▶ [ACTION ITEM]:
Go from the first line below to the one with "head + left" and print each line exactly.

▶ [DATA EXTRACT]:
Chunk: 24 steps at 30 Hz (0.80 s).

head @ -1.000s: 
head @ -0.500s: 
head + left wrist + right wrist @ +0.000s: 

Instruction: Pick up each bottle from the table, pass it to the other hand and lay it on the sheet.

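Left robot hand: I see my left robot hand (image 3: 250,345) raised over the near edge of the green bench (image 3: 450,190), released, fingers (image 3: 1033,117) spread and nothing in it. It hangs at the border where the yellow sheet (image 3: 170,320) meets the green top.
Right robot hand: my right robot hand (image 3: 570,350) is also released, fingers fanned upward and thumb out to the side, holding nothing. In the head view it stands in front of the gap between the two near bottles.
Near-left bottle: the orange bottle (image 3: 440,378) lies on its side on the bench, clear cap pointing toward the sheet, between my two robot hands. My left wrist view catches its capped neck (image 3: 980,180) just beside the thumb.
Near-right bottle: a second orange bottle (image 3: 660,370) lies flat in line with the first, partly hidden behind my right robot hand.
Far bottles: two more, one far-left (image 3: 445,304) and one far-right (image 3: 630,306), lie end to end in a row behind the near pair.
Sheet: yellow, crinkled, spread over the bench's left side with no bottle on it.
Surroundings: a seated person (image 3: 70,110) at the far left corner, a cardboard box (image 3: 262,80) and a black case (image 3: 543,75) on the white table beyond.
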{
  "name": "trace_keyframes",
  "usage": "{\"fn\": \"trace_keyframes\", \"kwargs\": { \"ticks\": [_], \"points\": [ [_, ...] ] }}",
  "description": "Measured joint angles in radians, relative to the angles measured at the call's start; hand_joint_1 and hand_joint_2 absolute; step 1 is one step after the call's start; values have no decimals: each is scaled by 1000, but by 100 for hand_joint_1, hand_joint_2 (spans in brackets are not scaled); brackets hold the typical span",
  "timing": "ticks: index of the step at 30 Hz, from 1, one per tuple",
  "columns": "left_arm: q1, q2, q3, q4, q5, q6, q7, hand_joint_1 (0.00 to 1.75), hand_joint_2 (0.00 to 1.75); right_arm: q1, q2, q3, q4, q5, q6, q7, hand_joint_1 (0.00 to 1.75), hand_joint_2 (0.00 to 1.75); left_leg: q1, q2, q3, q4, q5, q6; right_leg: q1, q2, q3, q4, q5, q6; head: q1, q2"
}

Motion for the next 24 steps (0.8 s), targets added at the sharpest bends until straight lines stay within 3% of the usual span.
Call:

▶ [ANSWER BOX]:
Chunk: 24 steps at 30 Hz (0.80 s).

head @ -1.000s: 
head @ -0.500s: 
head + left wrist + right wrist @ +0.000s: 

The answer is complete.